_Activity_: In the data below, find every line with the word "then" and copy it out.

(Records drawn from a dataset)
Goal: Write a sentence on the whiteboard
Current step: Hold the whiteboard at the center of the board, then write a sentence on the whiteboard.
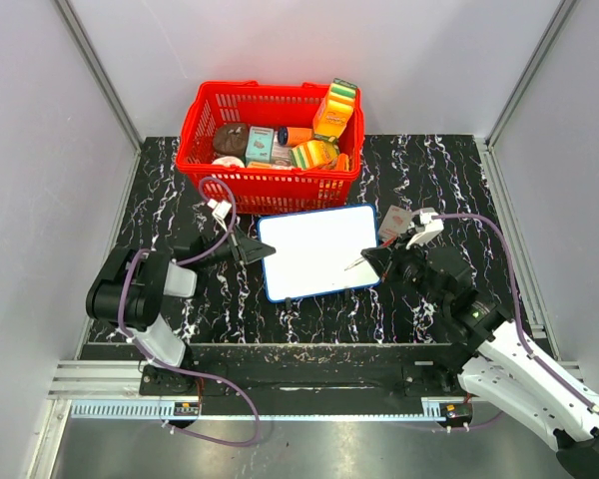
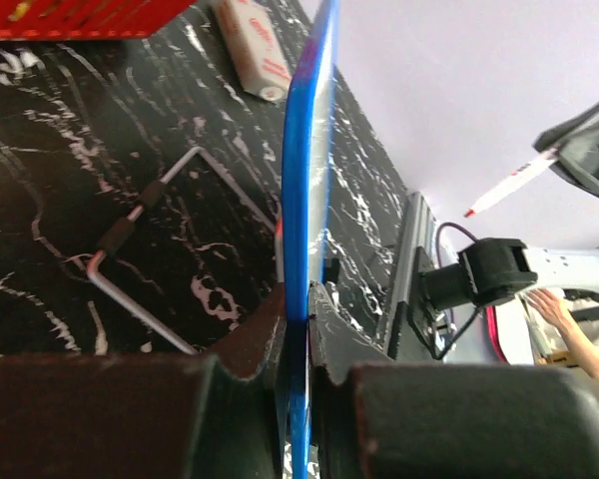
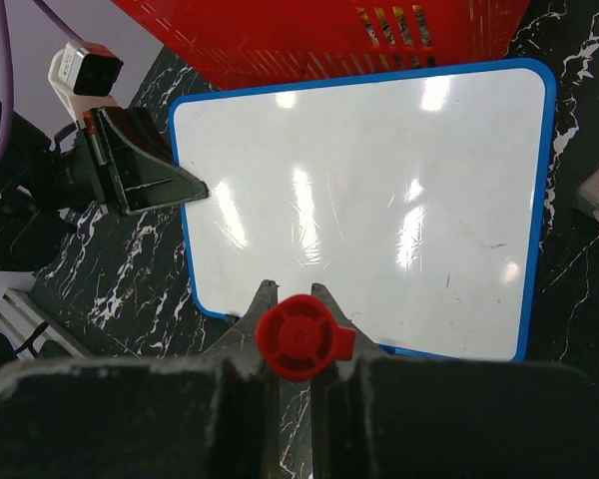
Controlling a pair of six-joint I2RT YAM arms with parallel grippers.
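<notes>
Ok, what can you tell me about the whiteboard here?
The whiteboard is a white rectangle in a thin blue, round-cornered frame, glossy with glare and blank but for faint specks. It lies slightly askew on the black marbled table, just before the red basket. The left claw pinches its left edge; the right claw holds a marker over its right side, contact unclear.

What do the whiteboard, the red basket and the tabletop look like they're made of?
The whiteboard: a smooth, glossy white sheet, probably coated, judging by the bright light streaks on it; its blue frame looks plastic. The basket: red moulded plastic, by its slotted lattice wall. The table: black with white marble-like veining; stone or a printed laminate, I cannot tell.
</notes>
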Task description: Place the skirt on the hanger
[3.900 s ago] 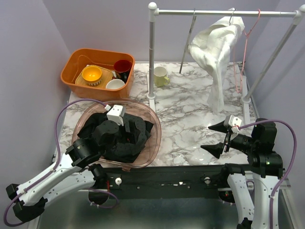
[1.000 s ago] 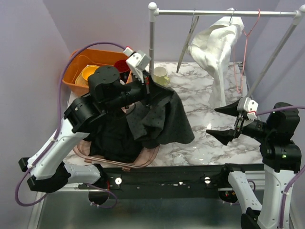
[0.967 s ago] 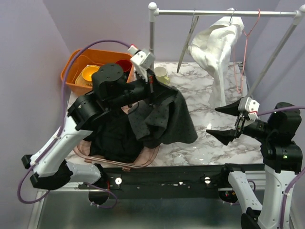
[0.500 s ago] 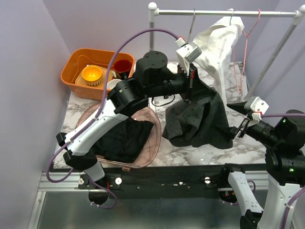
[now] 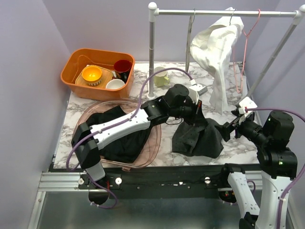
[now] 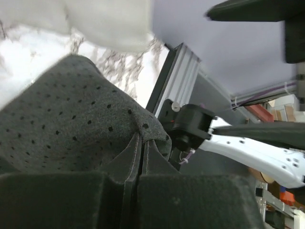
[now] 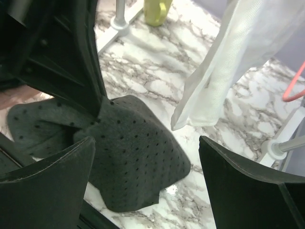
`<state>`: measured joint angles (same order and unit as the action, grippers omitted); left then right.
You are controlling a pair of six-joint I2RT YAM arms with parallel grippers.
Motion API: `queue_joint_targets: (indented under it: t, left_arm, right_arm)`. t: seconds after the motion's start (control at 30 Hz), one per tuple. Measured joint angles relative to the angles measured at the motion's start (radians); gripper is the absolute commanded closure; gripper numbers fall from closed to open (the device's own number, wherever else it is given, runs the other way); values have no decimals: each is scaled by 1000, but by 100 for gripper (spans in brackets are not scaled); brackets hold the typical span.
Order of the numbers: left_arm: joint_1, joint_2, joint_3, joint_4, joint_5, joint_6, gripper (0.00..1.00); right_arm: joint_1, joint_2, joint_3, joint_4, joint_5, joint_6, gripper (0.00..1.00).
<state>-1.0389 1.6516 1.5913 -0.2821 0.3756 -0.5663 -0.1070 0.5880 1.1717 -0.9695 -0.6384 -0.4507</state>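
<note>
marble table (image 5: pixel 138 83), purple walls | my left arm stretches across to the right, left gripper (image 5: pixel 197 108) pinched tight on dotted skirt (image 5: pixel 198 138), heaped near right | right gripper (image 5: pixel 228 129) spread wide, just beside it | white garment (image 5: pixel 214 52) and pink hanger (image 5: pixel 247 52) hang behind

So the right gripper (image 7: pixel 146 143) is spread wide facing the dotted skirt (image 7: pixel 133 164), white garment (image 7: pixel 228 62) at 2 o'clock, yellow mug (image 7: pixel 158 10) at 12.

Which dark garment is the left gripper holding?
The dotted skirt on the marble tabletop, right of the pink basin; the left gripper is shut on a fold of it. The plain black pile lies inside that basin, ungripped.
</note>
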Motion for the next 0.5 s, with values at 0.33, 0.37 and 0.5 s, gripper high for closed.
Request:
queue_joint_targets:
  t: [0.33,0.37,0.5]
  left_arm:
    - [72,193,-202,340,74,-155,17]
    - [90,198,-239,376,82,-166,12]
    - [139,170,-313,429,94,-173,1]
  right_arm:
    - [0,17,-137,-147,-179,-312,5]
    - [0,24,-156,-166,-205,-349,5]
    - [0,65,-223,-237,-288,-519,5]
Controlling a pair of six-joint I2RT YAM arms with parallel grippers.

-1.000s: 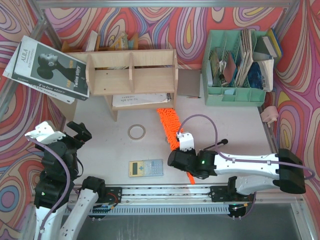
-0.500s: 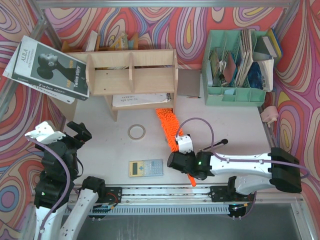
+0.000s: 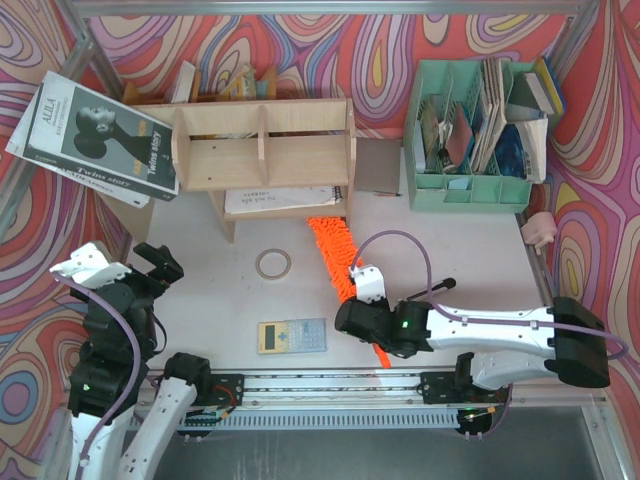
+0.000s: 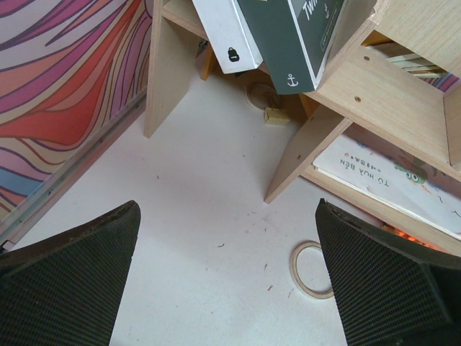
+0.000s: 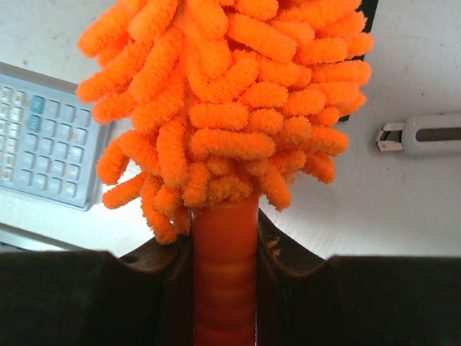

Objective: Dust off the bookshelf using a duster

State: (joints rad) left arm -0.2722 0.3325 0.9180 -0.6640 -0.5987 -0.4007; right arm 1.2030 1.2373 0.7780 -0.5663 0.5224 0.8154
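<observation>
Squeezing the duster (image 3: pixel 335 250) by its handle near the front edge of the table (image 3: pixel 470 250), fluffy end by the right corner of the bookshelf (image 3: pixel 265 150), the right gripper (image 3: pixel 363 303) should next lift and wipe, I think, while the left gripper (image 3: pixel 125 265) gapes wide.

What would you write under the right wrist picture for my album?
The right gripper clamps the fluffy orange duster by its handle, a grey calculator lying behind it.
</observation>
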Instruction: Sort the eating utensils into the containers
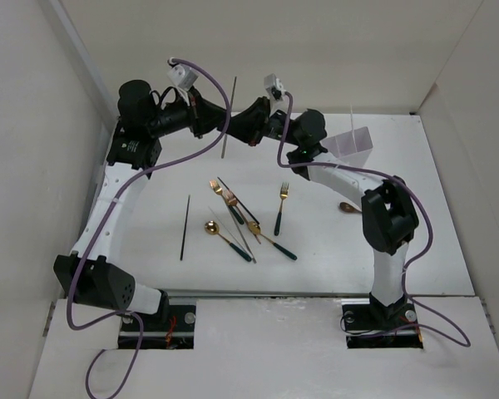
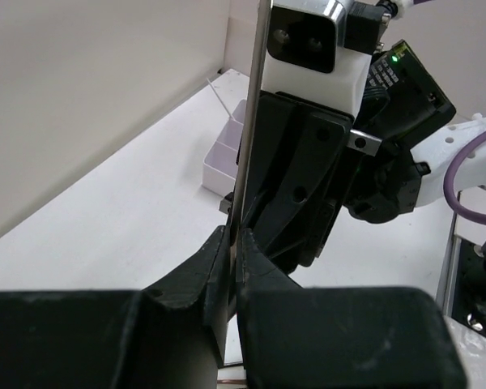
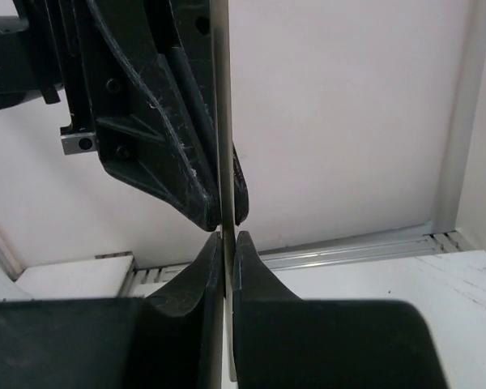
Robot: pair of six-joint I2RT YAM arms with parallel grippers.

_Task result_:
Current step: Hold the whiteboard at the center of the board, then write a sentence on the whiteboard.
`<state>`: measured joint angles (same order and unit as the action, grippers omitted); left then right.

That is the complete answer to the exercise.